# [EXERCISE GOAL]
Only the lines below from the one that contains "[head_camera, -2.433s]" through the one that contains "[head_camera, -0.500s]" should appear in your answer, exact and without pictures.

# [DATA SECTION]
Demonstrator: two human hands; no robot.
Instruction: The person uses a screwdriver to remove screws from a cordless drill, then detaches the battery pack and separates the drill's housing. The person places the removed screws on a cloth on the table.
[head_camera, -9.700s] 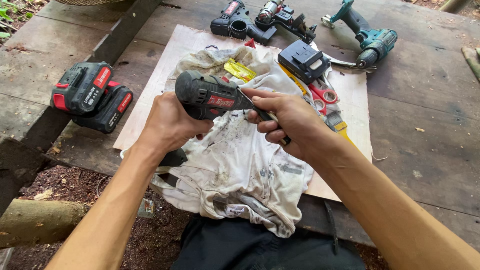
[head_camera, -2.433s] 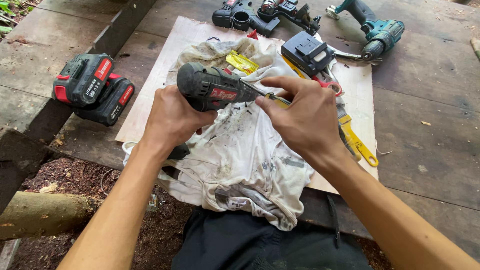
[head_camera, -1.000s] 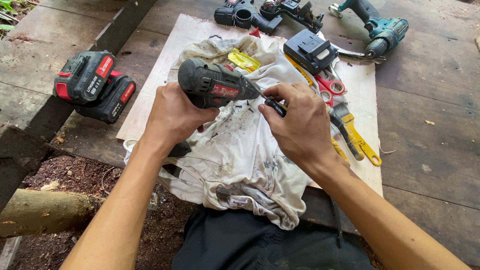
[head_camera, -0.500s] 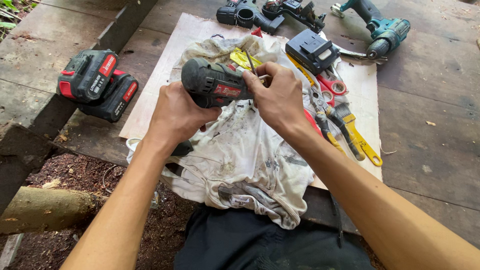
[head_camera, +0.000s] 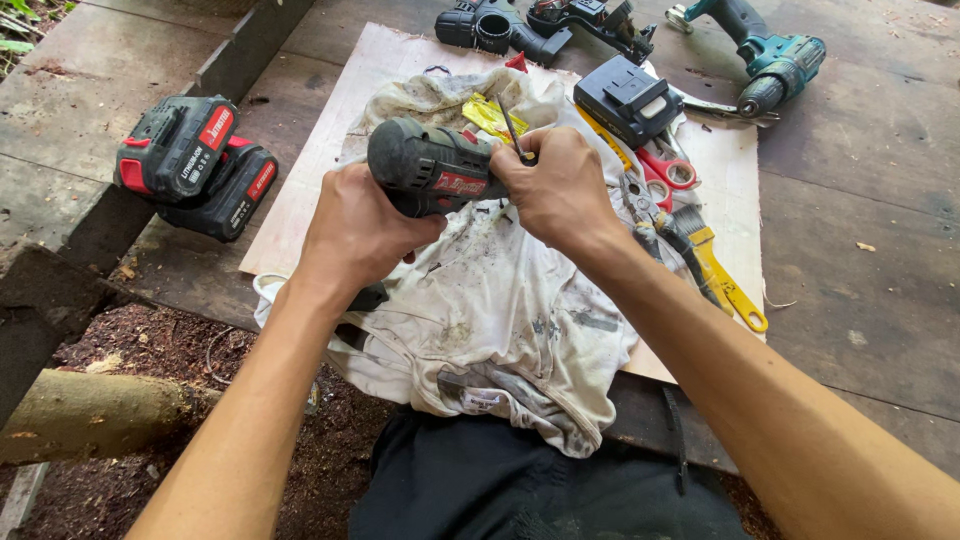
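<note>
Your left hand (head_camera: 355, 225) is clamped around the rear body of a dark cordless power tool (head_camera: 430, 170) with a red label, holding it just above a stained white cloth (head_camera: 500, 310). Your right hand (head_camera: 555, 185) is closed at the tool's front end, its fingers pinched on a thin dark metal bit (head_camera: 513, 133) that sticks up and away from you. The tool sits between both hands, near the middle of the view.

The cloth is spread over a pale board (head_camera: 330, 130) that lies on a weathered wooden worktop (head_camera: 860, 260), and its near edge hangs over the worktop's front. A yellow wrapper (head_camera: 487, 113) lies on the cloth just beyond the tool.

To the left, on the worktop, 2 black and red battery packs (head_camera: 195, 165) rest stacked, well apart from your hands. To the right of your right hand lie a black battery pack (head_camera: 628, 100), red-handled scissors (head_camera: 668, 168), grey pliers (head_camera: 640, 200) and a yellow-handled brush (head_camera: 715, 265), close together on the board. At the far edge are black tool parts (head_camera: 520, 22) and a teal cordless drill (head_camera: 765, 60) lying on its side.

Below the worktop's front edge you can see dark trousers (head_camera: 520, 490), reddish soil (head_camera: 150, 345) and a log (head_camera: 90, 415) on the left.
</note>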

# [RESPONSE TO THIS TASK]
[head_camera, -2.433s] 
[head_camera, -1.000s] 
[head_camera, -0.500s] 

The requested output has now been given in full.